5 Best Exercises for Bigger Quads (NO LEG EXTENSIONS!)


Grow them legs into “tree trunks.” Want to be big? This is the workout for you. A man needs great legs for the jeans, for the designer underwear, and to grow even bigger.


🚀 5 Best Quad Exercises for Building Bigger Stronger Legs 👇

✅ Bulgarian Split Squat – you’ll want one foot back behind you, elevated on a bench with the other right in front of you. Grab weights if you want to make the exercises more difficult, but bodyweight is a good place to start if you’ve never done this movement before. When doing this movement, make sure your knee is NOT caving inward as this will cause unnecessary knee pain. Instead, focus on driving the knee outward.

✅ Barbell Front Squat – similar to the back squat, but instead you’ll have the bar in front of your body. This variation will place more weight on the front of your body which will be working your quads more.
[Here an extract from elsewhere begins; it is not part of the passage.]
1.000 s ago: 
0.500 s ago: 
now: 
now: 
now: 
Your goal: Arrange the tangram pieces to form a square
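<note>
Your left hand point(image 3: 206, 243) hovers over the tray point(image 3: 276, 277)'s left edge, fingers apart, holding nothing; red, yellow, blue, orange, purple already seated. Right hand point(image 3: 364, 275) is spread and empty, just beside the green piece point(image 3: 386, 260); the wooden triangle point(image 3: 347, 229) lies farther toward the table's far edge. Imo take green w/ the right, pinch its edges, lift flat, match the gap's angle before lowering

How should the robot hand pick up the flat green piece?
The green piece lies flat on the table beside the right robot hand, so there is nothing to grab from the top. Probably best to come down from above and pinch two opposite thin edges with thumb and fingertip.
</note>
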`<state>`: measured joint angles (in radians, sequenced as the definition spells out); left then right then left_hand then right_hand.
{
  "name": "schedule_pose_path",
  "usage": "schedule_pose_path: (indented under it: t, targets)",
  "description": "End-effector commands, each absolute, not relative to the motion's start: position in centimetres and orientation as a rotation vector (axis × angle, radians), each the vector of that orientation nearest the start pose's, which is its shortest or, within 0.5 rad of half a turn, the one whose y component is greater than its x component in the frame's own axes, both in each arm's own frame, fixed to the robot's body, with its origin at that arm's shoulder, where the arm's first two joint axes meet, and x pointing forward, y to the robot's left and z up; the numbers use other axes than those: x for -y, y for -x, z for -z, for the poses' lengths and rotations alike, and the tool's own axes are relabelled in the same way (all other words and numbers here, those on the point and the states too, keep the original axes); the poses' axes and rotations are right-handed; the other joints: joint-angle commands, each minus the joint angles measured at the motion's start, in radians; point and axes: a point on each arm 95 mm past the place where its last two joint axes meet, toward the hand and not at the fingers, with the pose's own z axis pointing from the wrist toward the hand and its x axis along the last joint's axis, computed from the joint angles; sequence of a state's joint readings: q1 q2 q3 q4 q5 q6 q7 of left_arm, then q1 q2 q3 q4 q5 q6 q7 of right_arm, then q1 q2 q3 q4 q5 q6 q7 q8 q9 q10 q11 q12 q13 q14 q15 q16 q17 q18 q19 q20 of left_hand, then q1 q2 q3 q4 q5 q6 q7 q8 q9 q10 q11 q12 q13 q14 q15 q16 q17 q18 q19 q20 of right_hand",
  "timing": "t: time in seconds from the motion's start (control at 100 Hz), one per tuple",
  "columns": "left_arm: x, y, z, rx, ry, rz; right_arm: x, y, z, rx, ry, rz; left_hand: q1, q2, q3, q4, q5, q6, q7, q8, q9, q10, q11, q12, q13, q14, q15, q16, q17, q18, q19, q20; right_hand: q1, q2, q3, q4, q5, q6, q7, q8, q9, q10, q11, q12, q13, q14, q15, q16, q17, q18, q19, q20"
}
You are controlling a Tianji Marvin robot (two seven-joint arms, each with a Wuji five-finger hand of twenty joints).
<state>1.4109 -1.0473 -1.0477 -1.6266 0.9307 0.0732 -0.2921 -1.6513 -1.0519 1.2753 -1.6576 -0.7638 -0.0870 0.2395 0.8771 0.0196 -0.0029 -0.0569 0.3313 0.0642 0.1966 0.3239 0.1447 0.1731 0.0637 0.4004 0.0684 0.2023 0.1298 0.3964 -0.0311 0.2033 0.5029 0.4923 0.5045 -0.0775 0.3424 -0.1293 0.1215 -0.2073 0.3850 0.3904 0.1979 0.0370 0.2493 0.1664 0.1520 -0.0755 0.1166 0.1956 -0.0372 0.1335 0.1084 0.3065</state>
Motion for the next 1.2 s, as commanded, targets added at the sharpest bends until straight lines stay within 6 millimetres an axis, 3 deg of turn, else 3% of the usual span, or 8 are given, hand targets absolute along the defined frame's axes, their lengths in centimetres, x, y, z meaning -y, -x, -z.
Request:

Things to focus on here is to drive your knees outward, keeping your back straight up and down, chest out and squeezing out the glutes at the top.

✅ Goblet Squats – you’ll want a kettlebell or a dumbbell for this movement. Grab your desired equipment, and hold the weight in front of your body at your chest and squat down with the weight in front of your body. This will emphasize your quads since the weight is in the front. Key takeaways here are to drive your knees outward, keep your back straight up and down, chest out and squeezing out the glutes at the top just like the front squat.

✅ Reverse Lunges – for this movement you can do bodyweight if you’re a beginner or add some weights if you are more advanced. For this example, I’ll be using dumbbells. Rather than stepping forward and doing a lunge – you’ll be stepping backwards and doing the lunge. Keep your knees driving outward, hip hinge like the Bulgarian split squat, back straight up and down, chest out for the whole movement.

✅ Close Stance Leg Press – for this variation you’ll want your feet closer together than a normal leg press. Toes should be slightly more vertical, and you should focus on squeezing with your quads. Instead of coming all the way down like a normal leg press, stop at about 90 degrees. Be sure to really focus on squeezing through your quads for this variation.